Hosting Unlimited Indonesia
Hosting Unlimited Indonesia

JAKARTA – Kasus sarang burung walet yang diduga melibatkan Novel Baswedan pada 2004 silam di Bengkulu, harus menjadi perhatian serius dari Kejaksaan Agung sebagai bentuk keterbukaan peradilan.

Koordinator Lembaga Advokasi Kajian Strategis Indonesia (LAKSI) Azmi Hidzaqi menyebut demi keadilan, kehormatan, dan masa depan penegakan hukum, maka perlu di tegakkan hukum dalam kasus penembakan yang dilakukan oleh Novel Baswedan ketika melakukan penyelidikan terhadap kasus sarang burung walet.

“Kami mendesak Kejaksaan melimpahkan berkas perkara Novel ke Pengadilan. Jaksa Agung jangan sembunyikan kasus Novel Baswedan,” tegas Azmi, dalam pesan rilisnya hari ini.

Di sisi lain, kata dia, kasus yang melibatkan penyidik KPK itu sampai saat ini proses hukumnya tidak jelas dan tidak dilanjutkan. Sehingga pihaknya mempertanyakan kenapa ada perlakuan spesial untuk menyelamatkan Novel Baswedan.

“Novel pernah terlibat dalam kasus kejahatan-kejahatan yang mengakibatkan kematian dan cacat permanen kepada para korbannya. Di mana korban sewaktu beliau menjabat Kasat Reskrim Polres Bengkulu pada 2004 lalu,” terang Azmi.

Adapun berkas perkara sebelumnya telah dinyatakan P-21 baik dari segi pembuktian, locus serta tempus. Berkas perkara selanjutnya dilimpahkan ke Pengadilan Negeri Bengkulu pada tanggal 29 Januari 2016. Tapi Jaksa Penuntut Umum (JPU) menarik kembali surat tuntutan pada tanggal 2 Februari 2016 dengan alasan mau disempurnakan.

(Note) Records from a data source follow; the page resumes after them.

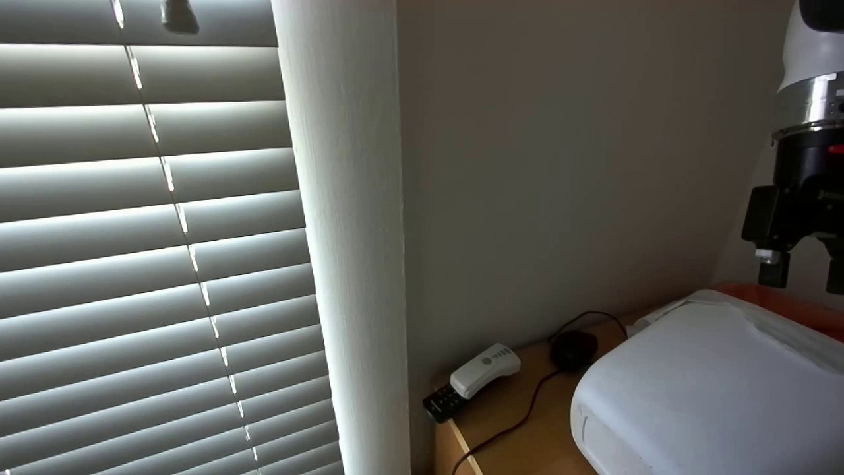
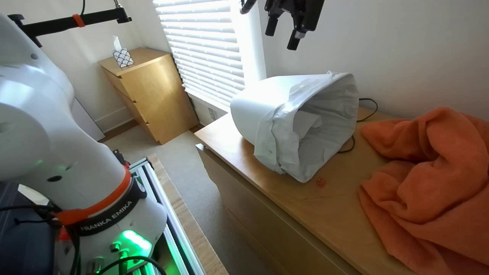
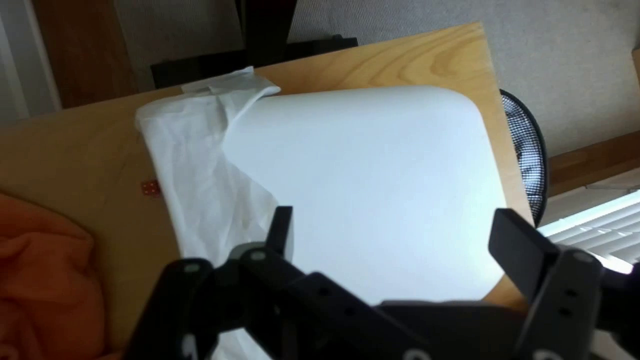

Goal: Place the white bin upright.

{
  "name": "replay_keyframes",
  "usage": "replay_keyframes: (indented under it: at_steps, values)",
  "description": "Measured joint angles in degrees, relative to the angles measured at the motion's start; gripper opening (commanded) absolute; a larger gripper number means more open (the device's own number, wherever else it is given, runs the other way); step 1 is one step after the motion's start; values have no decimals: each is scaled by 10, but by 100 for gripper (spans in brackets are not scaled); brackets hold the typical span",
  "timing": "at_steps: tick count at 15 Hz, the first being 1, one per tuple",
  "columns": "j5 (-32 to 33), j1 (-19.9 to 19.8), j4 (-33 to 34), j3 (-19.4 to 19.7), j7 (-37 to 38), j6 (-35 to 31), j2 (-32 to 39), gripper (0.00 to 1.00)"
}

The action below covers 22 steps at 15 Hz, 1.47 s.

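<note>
The white bin lies on its side on a wooden dresser top. In an exterior view its body points toward the window and its open mouth faces the orange cloth. A crinkly white liner covers the rim, and something white is inside the mouth. In the wrist view the bin's smooth side fills the middle, with the liner at left. My gripper is open and empty, fingers pointing down. In both exterior views the gripper hangs above the bin, apart from it.
An orange cloth lies beyond the bin's mouth. A small red die is near the rim. A white device, a black remote and a dark round object with cable lie by the wall. A mesh basket stands past the dresser edge.
</note>
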<state>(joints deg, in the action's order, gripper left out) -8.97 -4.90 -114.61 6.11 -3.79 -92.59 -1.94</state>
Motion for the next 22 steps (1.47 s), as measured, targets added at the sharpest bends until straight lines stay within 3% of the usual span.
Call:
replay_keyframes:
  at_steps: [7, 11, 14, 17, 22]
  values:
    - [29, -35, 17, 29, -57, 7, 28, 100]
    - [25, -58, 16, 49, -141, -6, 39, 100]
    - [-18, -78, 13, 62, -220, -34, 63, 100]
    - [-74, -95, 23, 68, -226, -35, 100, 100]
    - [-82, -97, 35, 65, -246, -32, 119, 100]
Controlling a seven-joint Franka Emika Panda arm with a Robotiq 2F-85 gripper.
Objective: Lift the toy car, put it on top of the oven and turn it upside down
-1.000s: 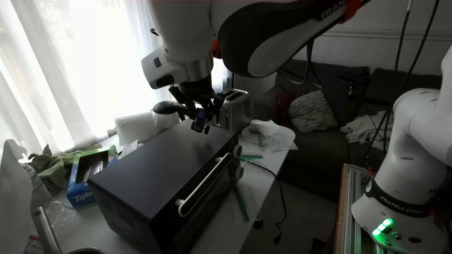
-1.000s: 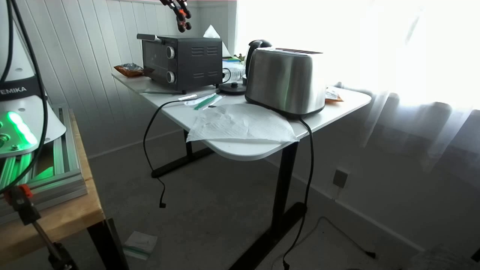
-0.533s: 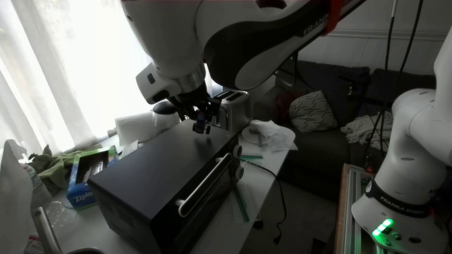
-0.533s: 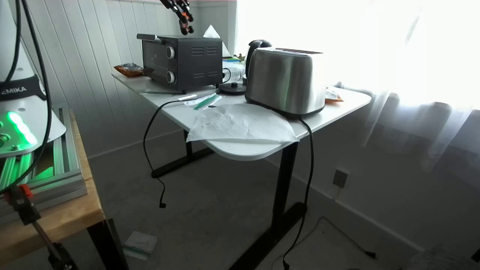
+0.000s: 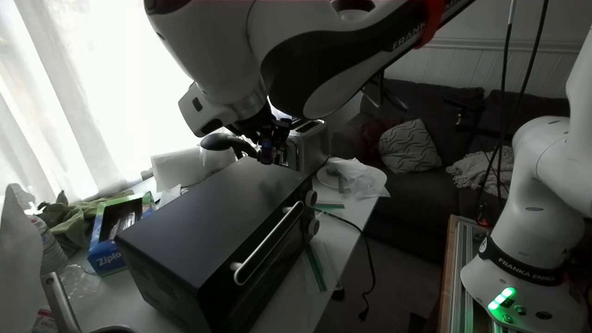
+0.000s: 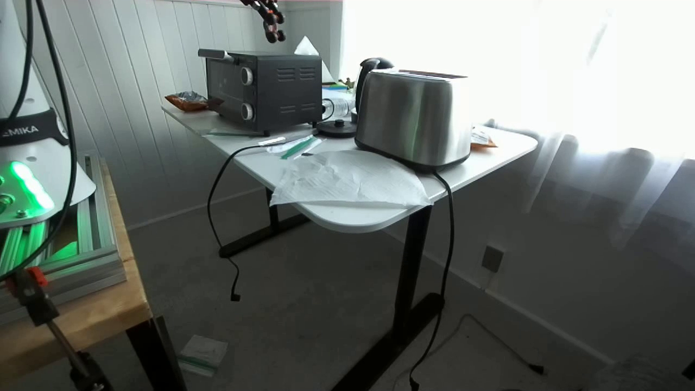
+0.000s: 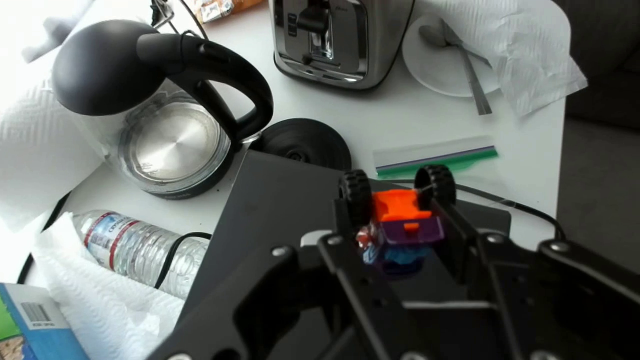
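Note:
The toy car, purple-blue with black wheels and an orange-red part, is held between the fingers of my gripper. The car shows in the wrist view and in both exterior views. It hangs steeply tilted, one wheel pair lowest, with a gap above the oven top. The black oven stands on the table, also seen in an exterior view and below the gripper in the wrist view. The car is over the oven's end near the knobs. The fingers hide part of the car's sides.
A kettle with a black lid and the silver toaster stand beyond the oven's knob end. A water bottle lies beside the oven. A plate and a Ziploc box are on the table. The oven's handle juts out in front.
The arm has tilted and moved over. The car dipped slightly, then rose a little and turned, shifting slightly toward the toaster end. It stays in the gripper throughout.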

Namun Kejaksaan kemudian mengeluarkan Surat Ketetapan Penghentian Penuntutan (SKPP) Nomor B-03/N.7.10/Ep.1/02/2016 yang ditandatangani oleh Kepala Kejaksaan Negeri Bengkulu dengan dalih tak cukup bukti dan kasus kadaluwarsa.

“Tak jauh dari itu, pihak korban kemudian menggugat SKPP Kejaksaan ke Pengadilan Negeri Bengkulu melalui Praperadilan. Hakim tunggal Suparman dalam putusan Praperadilan menyatakan Surat Ketetapan Penghentian Penuntutan (SKPP) Kepala Kejaksaan Negeri Bengkulu terhadap Novel tidak sah,” sambung dia lagi.

“Oleh karena itulah wujud penegakan hukum dan rasa keadilan saat ini di uji untuk membuktikan bahwa siapa pun akan tunduk di bawah hukum,” pungkasnya.